1. Please, add please point out why this review paper is different from the many others on this topic

2. Line 183. 3. Hyperglycemia and insulin resistance/hyperinsulinemia increase the prevalence of 183

diabetic vasculopathy, please use the appropriate new paragraph markup

3. Please discuss more references in the part 4.2 and 4.4

4. Please add more molecular mechanisms of cardiovascular protection of new innovative antihyperglycemic drugs, line 467-470

5. Please, add briefly data from DECLARE, LEADER, SUSTAIN6, PIONER 6, REWIND study

6. Please add briefly data from new studies with SGLT2i and GLP1RA showing cardiorenal protection (EMPAROR REDUCED and PRESERVED, DAPA HF, EMPA KIDNEY, DAPA CKD)  

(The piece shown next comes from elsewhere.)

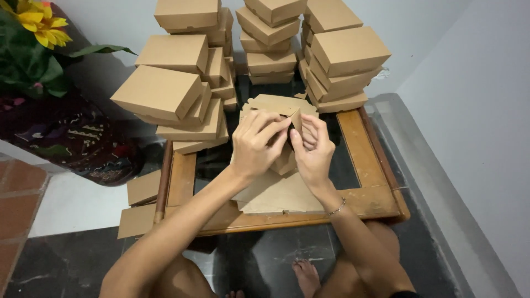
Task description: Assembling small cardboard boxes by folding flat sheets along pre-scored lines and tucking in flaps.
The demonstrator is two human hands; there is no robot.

7. Please add briefly ADA recommendations 2023 in respect to presence/absence of diabetic vasculopathy

Author Response

Please see attached letter.

Author Response File: Author Response.pdf

Reviewer 2 Report

Comments and Suggestions for Authors

A well-written paper. 

It is an extensive narrative overview of the implications of T1DM and T2DM on the vascular system. It discusses molecular mechanisms, which fits nicely with the journal's topic. The language is very good and the paper reads well, in a structured manner.

I have only two clinical suggestions I would like to make:

- DM & CAD: emphasize the concept of DM being a factor of worse outcomes after coronary revascularization as well. 

- DM & PAD: 

1. Emphasize the concept of DM as a factor of prognosis different & individualized in different arterial districts (carotid, PAD, etc.) with different clinical events (vulnerable plaques in carotids, diffuse below-the-knee lesions in PAD). 

2. Emphasize the concept of worse prognosis after PAD revascularization in diabetic patients (in-stent restenosis, etc.). 

Author Response

Please see attached letter.

Author Response File: Author Response.pdf

Reviewer 3 Report

Comments and Suggestions for Authors

 

The current review “Diabetic vasculopathy: molecular mechanisms and clinical insights” highlights the development and progression of diabetic vasculopathy. It is a very interesting review; I fully support the background to this work and recognize its need and topicality. However, I would like to make a few suggestions to further improve this review. 

1)     I suggest including this issue in the review “Clinical characteristics of diabetic vasculopathy in CVD.”

 https://www.thelancet.com/journals/lancet/article/PIIS0140-6736(05)67667-2/fulltext.

Effects of long-term fenofibrate therapy on cardiovascular events in 9795 people with type 2 diabetes mellitus (the FIELD study): randomised controlled trial - The Lancet

2)     Many clinical studies have shown significant associations between increased amounts of epicardial fat and coronary artery disease (CAD), it should be discussed.

Author Response

Please see attached letter.

Author Response File: Author Response.pdf

Round 2

Reviewer 3 Report

Comments and Suggestions for Authors

The authors have done excellent job in reviewing the manuscript. I will recommend publication of this paper.